» **TASK**: What is the number of lines in the data that hold the string "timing"? Reply with that number only.

» **EXERCISE MATERIAL**:

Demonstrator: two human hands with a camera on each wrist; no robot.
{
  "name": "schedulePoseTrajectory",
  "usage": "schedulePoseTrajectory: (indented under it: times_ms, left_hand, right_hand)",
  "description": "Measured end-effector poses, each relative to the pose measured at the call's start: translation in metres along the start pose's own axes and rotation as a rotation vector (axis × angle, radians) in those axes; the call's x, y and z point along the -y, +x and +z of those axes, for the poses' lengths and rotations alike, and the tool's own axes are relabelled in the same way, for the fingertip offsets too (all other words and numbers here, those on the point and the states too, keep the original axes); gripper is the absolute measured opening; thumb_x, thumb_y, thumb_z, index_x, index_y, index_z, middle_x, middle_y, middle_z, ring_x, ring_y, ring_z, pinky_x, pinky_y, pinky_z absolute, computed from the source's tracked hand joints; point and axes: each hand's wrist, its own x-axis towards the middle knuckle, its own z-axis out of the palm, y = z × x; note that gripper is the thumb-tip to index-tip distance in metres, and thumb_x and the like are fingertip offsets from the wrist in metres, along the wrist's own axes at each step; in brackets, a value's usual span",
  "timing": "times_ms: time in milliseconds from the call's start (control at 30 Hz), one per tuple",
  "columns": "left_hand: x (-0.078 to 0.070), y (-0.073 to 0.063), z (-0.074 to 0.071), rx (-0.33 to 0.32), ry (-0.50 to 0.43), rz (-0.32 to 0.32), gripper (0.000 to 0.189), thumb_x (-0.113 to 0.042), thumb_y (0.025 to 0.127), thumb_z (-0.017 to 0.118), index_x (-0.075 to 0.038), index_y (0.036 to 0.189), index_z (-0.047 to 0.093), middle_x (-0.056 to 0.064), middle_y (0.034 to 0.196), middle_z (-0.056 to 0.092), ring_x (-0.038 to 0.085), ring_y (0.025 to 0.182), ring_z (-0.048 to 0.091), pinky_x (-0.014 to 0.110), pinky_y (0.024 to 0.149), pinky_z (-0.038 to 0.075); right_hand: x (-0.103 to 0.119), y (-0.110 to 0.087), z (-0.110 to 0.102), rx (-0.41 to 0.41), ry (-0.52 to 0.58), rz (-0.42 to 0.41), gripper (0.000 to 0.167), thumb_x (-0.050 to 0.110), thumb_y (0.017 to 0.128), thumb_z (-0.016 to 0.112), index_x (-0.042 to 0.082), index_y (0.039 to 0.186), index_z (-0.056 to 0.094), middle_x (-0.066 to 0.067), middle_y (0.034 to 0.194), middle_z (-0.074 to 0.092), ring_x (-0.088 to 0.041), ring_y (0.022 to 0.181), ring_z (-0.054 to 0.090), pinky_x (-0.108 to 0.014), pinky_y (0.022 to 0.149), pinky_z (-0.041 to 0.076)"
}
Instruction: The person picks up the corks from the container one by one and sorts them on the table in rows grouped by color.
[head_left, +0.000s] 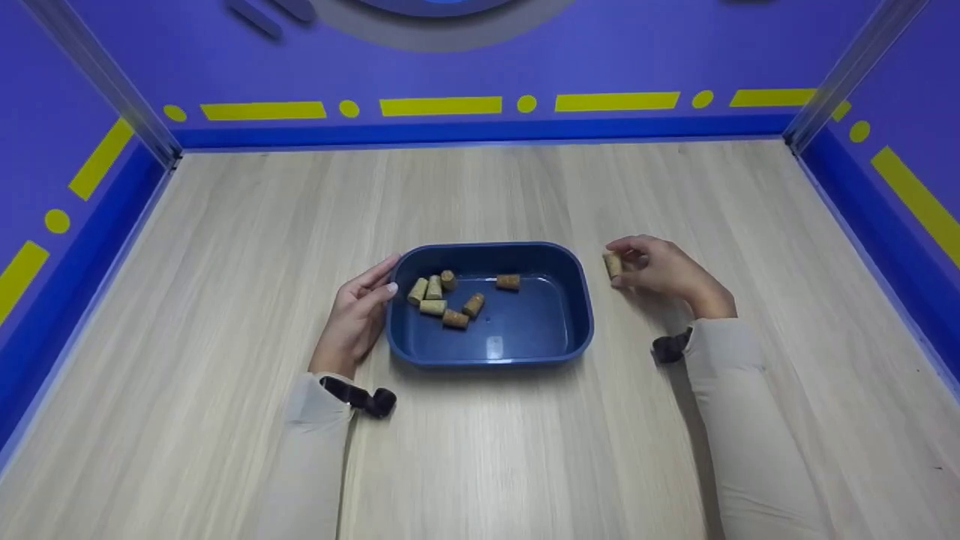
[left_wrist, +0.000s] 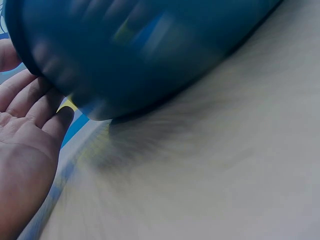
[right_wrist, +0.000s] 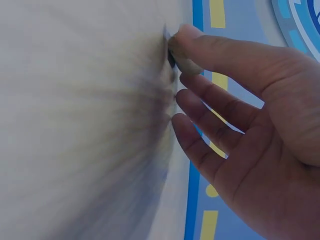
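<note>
A dark blue plastic tub (head_left: pixel 487 355) with rounded corners stands on the table. Several corks (head_left: pixel 455 319) lie in it, mostly bunched toward its left end, with one cork (head_left: pixel 508 282) apart near the back wall. My left hand (head_left: pixel 355 319) grips the tub's left rim, the thumb on top and the fingers along the outer wall. To the right of the tub, my right hand (head_left: pixel 660 271) pinches a cork (head_left: pixel 613 264) between thumb and fingertips, close over the table. In the right wrist view, the thumb partly hides this cork (right_wrist: pixel 186 62).
The pale wood-grain table (head_left: pixel 480 450) is bounded by a blue-purple back wall (head_left: pixel 480 75) and side walls with yellow dashes and dots. A dark wrist camera (head_left: pixel 671 346) sits on the right sleeve, another camera (head_left: pixel 379 403) on the left.
</note>
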Motion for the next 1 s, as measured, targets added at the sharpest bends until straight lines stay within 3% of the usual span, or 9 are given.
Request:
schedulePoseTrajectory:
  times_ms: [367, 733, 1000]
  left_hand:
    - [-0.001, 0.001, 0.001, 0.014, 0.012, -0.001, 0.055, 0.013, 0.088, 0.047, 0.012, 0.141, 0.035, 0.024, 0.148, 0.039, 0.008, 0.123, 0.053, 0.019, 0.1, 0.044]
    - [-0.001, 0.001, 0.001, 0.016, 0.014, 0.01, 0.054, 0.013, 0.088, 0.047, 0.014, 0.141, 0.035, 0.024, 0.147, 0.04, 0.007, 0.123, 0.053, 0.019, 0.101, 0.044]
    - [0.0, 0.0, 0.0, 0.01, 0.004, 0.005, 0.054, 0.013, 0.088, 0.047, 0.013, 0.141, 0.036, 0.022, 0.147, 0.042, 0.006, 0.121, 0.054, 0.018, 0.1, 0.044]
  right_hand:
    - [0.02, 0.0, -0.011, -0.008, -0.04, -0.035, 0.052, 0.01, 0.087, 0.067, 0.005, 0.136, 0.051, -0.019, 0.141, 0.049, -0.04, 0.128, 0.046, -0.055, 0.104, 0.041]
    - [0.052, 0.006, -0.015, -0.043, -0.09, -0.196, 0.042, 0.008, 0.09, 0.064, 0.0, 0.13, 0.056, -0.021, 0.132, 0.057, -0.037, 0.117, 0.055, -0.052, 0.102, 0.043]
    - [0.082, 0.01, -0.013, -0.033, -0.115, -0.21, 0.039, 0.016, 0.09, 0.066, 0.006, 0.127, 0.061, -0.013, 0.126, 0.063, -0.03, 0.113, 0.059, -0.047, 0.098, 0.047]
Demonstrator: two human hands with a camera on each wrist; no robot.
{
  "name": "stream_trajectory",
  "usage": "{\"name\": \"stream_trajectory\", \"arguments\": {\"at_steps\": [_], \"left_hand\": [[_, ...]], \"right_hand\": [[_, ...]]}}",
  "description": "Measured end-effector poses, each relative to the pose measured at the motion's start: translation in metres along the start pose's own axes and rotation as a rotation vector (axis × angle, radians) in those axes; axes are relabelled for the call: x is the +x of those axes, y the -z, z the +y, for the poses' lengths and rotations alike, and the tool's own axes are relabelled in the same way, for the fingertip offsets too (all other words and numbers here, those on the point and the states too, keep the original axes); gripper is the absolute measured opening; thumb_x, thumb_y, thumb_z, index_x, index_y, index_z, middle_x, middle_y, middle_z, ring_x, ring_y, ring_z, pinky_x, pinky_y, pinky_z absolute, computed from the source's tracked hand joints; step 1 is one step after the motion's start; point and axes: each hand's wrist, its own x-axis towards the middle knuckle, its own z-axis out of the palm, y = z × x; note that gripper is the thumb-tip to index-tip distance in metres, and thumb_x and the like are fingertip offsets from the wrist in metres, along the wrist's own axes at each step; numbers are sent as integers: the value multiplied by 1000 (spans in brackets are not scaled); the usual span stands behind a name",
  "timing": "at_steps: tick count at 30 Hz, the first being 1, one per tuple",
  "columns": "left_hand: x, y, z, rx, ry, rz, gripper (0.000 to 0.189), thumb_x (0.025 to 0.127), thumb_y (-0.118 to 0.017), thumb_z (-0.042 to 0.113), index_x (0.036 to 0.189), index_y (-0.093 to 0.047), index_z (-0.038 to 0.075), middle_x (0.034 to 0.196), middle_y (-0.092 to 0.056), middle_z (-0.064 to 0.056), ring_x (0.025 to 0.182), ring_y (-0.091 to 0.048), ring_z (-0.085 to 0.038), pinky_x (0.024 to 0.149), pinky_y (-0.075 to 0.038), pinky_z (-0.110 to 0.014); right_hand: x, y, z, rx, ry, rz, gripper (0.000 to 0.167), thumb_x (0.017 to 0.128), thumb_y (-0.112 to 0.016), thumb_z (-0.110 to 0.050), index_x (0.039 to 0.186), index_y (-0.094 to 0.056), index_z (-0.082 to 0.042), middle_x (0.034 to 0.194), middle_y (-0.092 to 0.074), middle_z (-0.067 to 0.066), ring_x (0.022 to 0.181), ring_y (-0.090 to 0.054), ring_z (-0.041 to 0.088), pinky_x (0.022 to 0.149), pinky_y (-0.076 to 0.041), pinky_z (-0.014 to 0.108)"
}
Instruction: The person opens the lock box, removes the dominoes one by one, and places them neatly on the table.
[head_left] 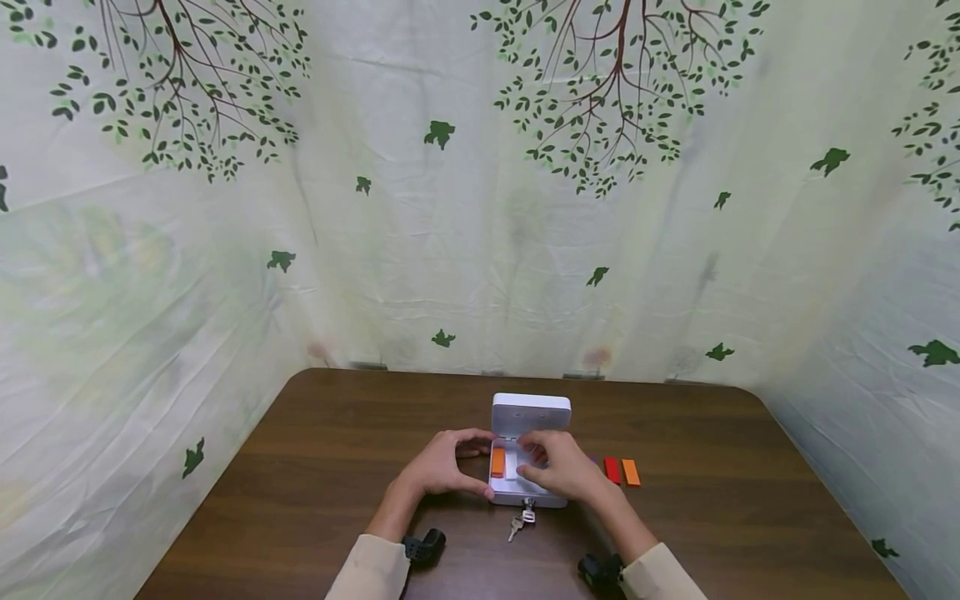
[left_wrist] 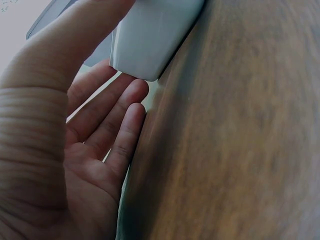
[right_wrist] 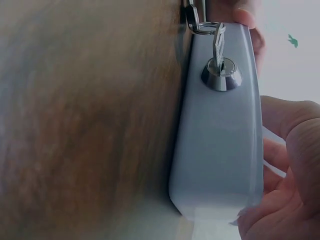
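Observation:
A small white metal lock box (head_left: pixel 530 498) stands on the table with its lid (head_left: pixel 531 414) raised at the back. An orange block (head_left: pixel 498 462) and a flat white piece (head_left: pixel 512 465) lie inside, toward the left. My left hand (head_left: pixel 438 468) grips the box's left side, thumb at the front corner and fingers at the back. Over the inside of the box hovers my right hand (head_left: pixel 558 467), thumb and fingers apart; it hides the box's right part. One key (right_wrist: pixel 218 47) sits in the front lock (right_wrist: pixel 222 75), and a second key (head_left: pixel 516 527) hangs from its ring.
To the right of the box, a red block (head_left: pixel 612 470) and another orange block (head_left: pixel 631 472) lie on the brown wooden table (head_left: pixel 360 450). A bit of purple shows behind my right hand. Leaf-printed cloth (head_left: pixel 480 250) surrounds the table's back and sides.

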Motion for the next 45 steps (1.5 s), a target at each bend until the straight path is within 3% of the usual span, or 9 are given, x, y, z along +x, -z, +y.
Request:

» **RESULT**: 2